Back to the National Bank Group, and yet another concern. As at June 30th, 2009 public sector deposits in the Group stood at $610 million. My guess is that much, maybe most, of that money is Social Security’s money. Let us say $500 million.
Firstly, I am not comfortable with so much money from Social Security being held in one institution. I will presume that Social Security’s terms of reference allow it to invest that amount of money in one institution, but is it the most prudent thing to do, even if the Group is as solid as solid can be, and the risk is, at worst, minimal?
Is the rate of return the best that Social Security can do?
One question that I frequently ask myself is whether part and parcel of the deal between the Group, which is holding more and more Government debt, is that the bulk of Social Security’s money must be put in National Bank. If so, then Social Security’s money is essentially being used as a kind of ransom.
In this potential ‘triangle of death’ the Government needs the Bank, and in order to help out the Government, the Bank needs to hold on to Social Security’s hundreds of millions of dollars. And in the ‘triangle’, as Social Security puts money in the Bank at, say 7%, Government goes and borrows it at 9.5%.
Only people who are ‘too bright’ do things like that.
These three most important institutions in the country need to work with each other and enhance each other, but not in this manner. As far as I am concerned, what is going on here is troubling for all three institutions, and for the whole nation
So I am concerned.
I’m also concerned with what happens to Social Security’s money after it has gone into the Bank.
We know that under its governing laws and rules it has to be careful where it invests the people’s money.
Yet the Report which we are discussing states that of $420 million which the Group invested in 2009, as much as $370 million (which is 88% of that $420 million) was invested in securities that were “unrated”.
Now “unrated” is not necessarily a good word in the business world.
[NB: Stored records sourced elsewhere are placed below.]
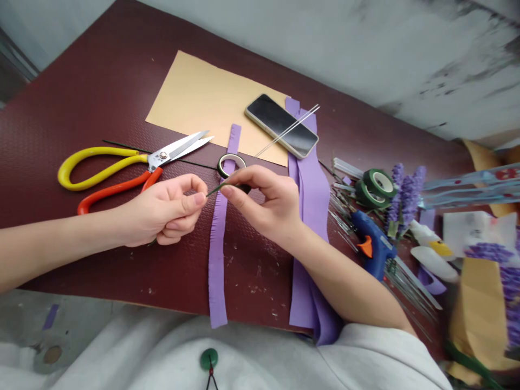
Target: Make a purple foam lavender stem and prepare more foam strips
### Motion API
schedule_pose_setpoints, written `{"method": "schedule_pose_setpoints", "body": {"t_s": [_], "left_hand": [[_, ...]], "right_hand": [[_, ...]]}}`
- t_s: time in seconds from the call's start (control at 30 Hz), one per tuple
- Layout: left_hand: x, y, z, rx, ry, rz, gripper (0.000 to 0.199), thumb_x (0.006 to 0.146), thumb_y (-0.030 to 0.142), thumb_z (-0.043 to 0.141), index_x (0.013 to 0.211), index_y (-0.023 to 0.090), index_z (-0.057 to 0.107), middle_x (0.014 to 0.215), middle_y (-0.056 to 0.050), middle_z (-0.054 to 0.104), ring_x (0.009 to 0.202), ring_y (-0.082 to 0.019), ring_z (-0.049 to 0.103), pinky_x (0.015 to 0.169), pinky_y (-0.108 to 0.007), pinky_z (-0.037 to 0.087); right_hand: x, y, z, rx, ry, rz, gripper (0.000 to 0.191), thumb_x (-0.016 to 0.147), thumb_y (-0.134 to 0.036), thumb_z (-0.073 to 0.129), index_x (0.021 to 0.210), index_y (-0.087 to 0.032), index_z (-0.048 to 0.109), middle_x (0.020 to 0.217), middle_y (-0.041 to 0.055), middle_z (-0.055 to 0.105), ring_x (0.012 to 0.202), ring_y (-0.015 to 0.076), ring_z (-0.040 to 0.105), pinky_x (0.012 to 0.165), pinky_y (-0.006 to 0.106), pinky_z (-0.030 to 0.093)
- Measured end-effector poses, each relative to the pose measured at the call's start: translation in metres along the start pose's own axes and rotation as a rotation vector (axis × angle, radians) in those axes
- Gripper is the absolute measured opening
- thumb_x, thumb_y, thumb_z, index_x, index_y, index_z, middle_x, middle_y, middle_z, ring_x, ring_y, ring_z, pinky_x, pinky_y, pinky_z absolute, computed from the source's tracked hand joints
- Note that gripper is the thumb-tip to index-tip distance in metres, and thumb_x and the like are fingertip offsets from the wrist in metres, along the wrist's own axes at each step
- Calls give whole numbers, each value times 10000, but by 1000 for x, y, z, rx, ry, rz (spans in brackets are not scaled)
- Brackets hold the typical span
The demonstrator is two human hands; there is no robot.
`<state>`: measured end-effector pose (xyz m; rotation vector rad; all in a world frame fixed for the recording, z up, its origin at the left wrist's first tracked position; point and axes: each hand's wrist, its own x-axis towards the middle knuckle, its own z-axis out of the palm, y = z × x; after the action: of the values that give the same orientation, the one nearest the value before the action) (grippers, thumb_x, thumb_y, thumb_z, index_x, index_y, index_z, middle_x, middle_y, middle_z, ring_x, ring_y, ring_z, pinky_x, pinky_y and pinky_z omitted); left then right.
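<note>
My left hand [166, 211] is closed, its thumb and fingers pinching a thin green-wrapped stem wire [215, 189]. A short dark end pokes out below that hand. Opposite it, my right hand [264, 200] pinches the same green strand between thumb and forefinger; whether tape lies in that pinch I cannot make out. Just behind the right fingers is a roll of green floral tape [231, 165] with a white core. Beneath the hands runs a purple fringed strip [218, 260]. Scissors [162, 155] with yellow and orange handles lie behind my left hand, over another dark green wire [195, 162].
A phone [280, 124] with two thin wires across it rests on tan card [203, 92]. Purple strips [311, 184] lie under my right forearm. Farther right are green tape rolls [376, 188], a blue glue gun [374, 244], loose wires and purple flowers [406, 195].
</note>
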<state>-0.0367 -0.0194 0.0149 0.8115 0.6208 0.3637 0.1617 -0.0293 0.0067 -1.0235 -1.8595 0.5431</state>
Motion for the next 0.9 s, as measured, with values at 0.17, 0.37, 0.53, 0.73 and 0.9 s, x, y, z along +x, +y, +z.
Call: {"method": "schedule_pose_setpoints", "body": {"t_s": [0.17,0.37,0.53,0.73,0.9], "left_hand": [[-2,1,4,-10,19,-12,163,941,303,443,803,215,441,462,97,347,381,-39,150,350,-114,172],[-1,3,3,1,19,-38,220,940,302,426,766,181,486,488,74,368,392,-31,174,364,-119,190],[3,0,1,25,27,-6,192,858,367,587,842,220,464,429,106,356,347,-39,175,305,-109,203],[2,1,2,-10,18,-13,158,876,308,565,788,191,506,490,74,432,352,-17,191,334,-108,212],[1,3,1,-38,33,-41,207,879,327,542,751,164,541,513,63,385,386,-21,206,354,-119,233]], "right_hand": [[-1,-1,0,-23,-15,-8,66,807,-239,640,772,-184,646,748,-3,704,632,85,608,615,208,486],[-1,0,2,-28,-6,6,101,815,-267,625,753,-188,633,718,-9,692,605,79,586,597,211,473],[-1,1,2,-31,-11,20,121,814,-286,630,747,-185,633,704,-7,686,591,80,575,589,215,471],[-1,0,1,7,-32,31,102,814,-281,623,790,-182,636,771,9,697,657,92,617,622,220,492],[-1,1,1,28,-29,27,86,810,-260,623,790,-177,628,755,8,692,649,90,620,614,218,496]]}}
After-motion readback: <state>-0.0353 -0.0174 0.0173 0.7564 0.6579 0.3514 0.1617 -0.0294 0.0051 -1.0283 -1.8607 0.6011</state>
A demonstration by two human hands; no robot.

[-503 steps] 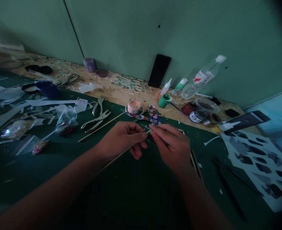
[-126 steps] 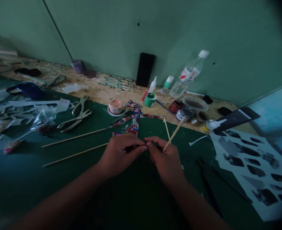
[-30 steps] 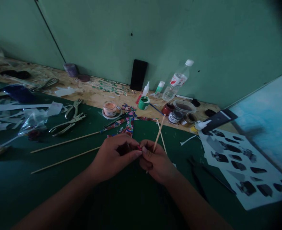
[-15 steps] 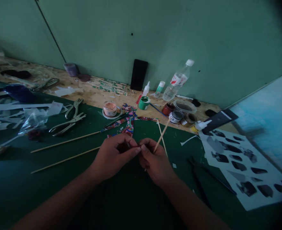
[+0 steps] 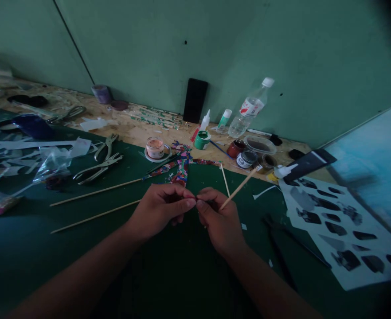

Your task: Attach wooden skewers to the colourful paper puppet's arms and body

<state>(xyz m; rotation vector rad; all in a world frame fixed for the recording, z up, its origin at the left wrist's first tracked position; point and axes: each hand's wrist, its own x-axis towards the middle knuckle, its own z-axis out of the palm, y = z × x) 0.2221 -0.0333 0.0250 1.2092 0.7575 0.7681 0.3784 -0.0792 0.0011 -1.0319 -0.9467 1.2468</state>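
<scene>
My left hand (image 5: pixel 164 208) is closed in a pinch, its thumb and finger tips meeting those of my right hand over the green mat (image 5: pixel 115 257). What the tips hold is too small to make out. A thin wooden stick (image 5: pixel 238 189) passes through the grip of my right hand (image 5: pixel 220 219) and slants up to the right. Just beyond the hands lies a colourful patterned paper figure (image 5: pixel 182 166) with wooden sticks (image 5: pixel 99 192) pointing left from it. A second pale stick (image 5: pixel 225 179) rests on the mat behind my right hand.
Hole-punch pliers (image 5: pixel 99 168) and plastic scraps lie left. Paint jars (image 5: pixel 202 139), glue bottles, a leaning black phone (image 5: pixel 195 101) and a plastic bottle (image 5: pixel 250 108) stand along the wall. Dark-handled pliers (image 5: pixel 282 243) and a sheet of cutout shapes (image 5: pixel 340 230) lie right.
The stick in my right hand has tilted lower toward the right. Both hands stay together at the fingertips, and the whole view has shifted slightly.
</scene>
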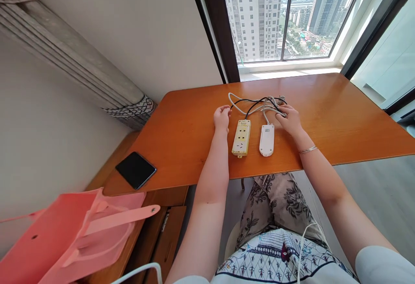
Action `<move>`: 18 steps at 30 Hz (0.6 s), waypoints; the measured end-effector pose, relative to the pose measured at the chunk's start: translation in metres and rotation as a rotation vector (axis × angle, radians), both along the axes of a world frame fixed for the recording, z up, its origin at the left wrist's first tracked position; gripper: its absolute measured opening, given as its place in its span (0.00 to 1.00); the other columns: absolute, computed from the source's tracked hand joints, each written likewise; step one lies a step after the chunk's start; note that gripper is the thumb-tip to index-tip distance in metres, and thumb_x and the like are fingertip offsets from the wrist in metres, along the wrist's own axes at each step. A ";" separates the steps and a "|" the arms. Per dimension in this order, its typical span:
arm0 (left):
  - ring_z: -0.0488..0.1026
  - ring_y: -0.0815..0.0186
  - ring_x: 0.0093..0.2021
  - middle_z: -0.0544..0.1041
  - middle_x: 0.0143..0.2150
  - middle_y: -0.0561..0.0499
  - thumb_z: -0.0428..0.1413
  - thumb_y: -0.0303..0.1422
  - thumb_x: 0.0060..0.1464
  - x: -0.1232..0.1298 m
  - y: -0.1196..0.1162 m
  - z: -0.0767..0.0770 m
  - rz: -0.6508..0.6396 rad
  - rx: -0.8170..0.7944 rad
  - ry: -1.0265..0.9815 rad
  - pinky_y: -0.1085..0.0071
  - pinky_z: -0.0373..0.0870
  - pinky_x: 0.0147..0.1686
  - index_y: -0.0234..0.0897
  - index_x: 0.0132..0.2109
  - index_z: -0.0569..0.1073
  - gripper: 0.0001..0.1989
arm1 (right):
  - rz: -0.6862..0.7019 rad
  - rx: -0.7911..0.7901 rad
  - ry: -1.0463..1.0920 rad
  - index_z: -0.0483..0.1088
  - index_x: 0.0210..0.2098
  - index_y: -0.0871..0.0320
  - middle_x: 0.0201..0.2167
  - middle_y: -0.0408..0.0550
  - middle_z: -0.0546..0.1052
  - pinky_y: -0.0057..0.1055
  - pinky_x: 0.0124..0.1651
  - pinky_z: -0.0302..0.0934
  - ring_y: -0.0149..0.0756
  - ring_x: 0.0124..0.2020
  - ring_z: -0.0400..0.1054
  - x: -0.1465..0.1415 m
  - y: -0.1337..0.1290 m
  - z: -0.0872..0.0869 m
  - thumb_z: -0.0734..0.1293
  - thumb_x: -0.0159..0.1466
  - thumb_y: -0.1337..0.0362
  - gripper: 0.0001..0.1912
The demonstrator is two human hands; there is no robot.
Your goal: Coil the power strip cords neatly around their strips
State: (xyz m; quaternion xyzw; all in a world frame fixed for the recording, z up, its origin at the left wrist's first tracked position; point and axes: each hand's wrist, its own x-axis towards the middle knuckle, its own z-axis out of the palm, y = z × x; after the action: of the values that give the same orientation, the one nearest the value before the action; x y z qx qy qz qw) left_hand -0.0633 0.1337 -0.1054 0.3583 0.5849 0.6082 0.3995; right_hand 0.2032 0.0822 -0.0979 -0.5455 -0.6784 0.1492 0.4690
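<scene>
A yellowed power strip [241, 139] lies on the wooden table [188, 137] with its sockets facing up. To its right is a white power strip [267, 141] whose sockets are not visible. Beyond both, a black cable [251, 107] and a white cable [238, 107] cross in a loose tangle. Left of the yellowed strip, my left hand [222, 117] is closed in a pinch on the black cable. My right hand [289, 119] closes round the bunched cables at the tangle's right end; its fingers partly hide which strands it holds.
A black phone [136, 170] rests near the table's left front corner. Beside that corner, a pink bag [78, 232] with a strap sits over wooden drawers [170, 232]. A window [285, 24] stands behind the table, and a curtain [81, 55] hangs at the left.
</scene>
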 end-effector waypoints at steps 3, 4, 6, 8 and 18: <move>0.78 0.66 0.41 0.81 0.41 0.47 0.56 0.30 0.55 0.005 -0.003 -0.001 -0.093 0.041 0.160 0.67 0.73 0.48 0.37 0.39 0.74 0.04 | 0.092 -0.028 -0.114 0.82 0.36 0.55 0.39 0.50 0.81 0.36 0.51 0.65 0.41 0.43 0.74 0.002 -0.002 0.002 0.65 0.59 0.66 0.13; 0.78 0.64 0.42 0.81 0.41 0.46 0.57 0.31 0.54 0.007 -0.005 -0.002 -0.137 0.048 0.260 0.66 0.73 0.50 0.37 0.39 0.75 0.04 | 0.114 -0.062 -0.170 0.81 0.33 0.55 0.37 0.50 0.81 0.36 0.49 0.65 0.41 0.42 0.73 0.003 -0.002 0.003 0.65 0.60 0.65 0.11; 0.79 0.60 0.46 0.82 0.43 0.44 0.61 0.33 0.52 0.013 -0.008 -0.003 -0.253 0.028 0.466 0.62 0.72 0.54 0.37 0.40 0.76 0.08 | 0.126 -0.167 -0.281 0.79 0.30 0.55 0.34 0.51 0.80 0.35 0.45 0.63 0.42 0.39 0.72 0.006 -0.004 0.004 0.67 0.60 0.63 0.08; 0.79 0.55 0.51 0.82 0.49 0.42 0.64 0.35 0.50 0.018 -0.013 -0.005 -0.373 -0.012 0.639 0.58 0.71 0.57 0.37 0.45 0.76 0.15 | 0.126 -0.272 -0.334 0.78 0.31 0.55 0.32 0.50 0.80 0.36 0.44 0.62 0.42 0.37 0.72 0.007 -0.005 0.005 0.68 0.61 0.60 0.07; 0.76 0.52 0.57 0.79 0.56 0.39 0.64 0.29 0.47 0.028 -0.024 0.000 -0.485 -0.059 0.667 0.56 0.70 0.60 0.37 0.60 0.72 0.31 | 0.149 -0.234 0.263 0.78 0.39 0.56 0.25 0.45 0.74 0.37 0.43 0.64 0.39 0.32 0.68 0.005 0.003 -0.003 0.62 0.65 0.38 0.28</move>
State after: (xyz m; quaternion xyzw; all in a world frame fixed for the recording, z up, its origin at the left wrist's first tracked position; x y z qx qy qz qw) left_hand -0.0358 0.1099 -0.1058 0.6517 0.5981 0.3296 0.3301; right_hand 0.2083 0.0850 -0.1009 -0.5204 -0.6279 0.3315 0.4744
It represents investments which are generally considered to be of poor credit quality. An exception might be Government Treasury Bills, and of that $370 million $93 million are invested in Treasury Bill issued by Governments in the region. So let us exclude that amount, and we are left with $277 million.
And let us be clear and fair. Not because an investment is classified as “unrated” means that it is necessarily unsound.
However, it would ease my concern (and, I am sure, the concern of others) if the Group were to explain specifically where that $277 million is invested. And for two very good reasons: Firstly, banks and other financial institutions are tied to a higher-than-average responsibility with regard to investing people’s money. And secondly, that principle applies also to Social Security, and if Social Security, which is obliged to invest the people’s money in the most careful and strict ways, puts our money in the National Bank which, in turn, invests it in “unrated”, otherwise known as “junk” securities, then we may have very, very real cause for concern.
I am already concerned about an investment made recently by Social Security and by an exclusive marketing agreement which it entered into for the sale of its 193 homes (which I am told, have already been oversubscribed). The folks who made these decisions will have some explaining to do to the people of this nation very soon. They did a wrong thing.
And now it would be good for the decision makers at the National Bank Group of Companies to do some explaining. There is simply too much at stake.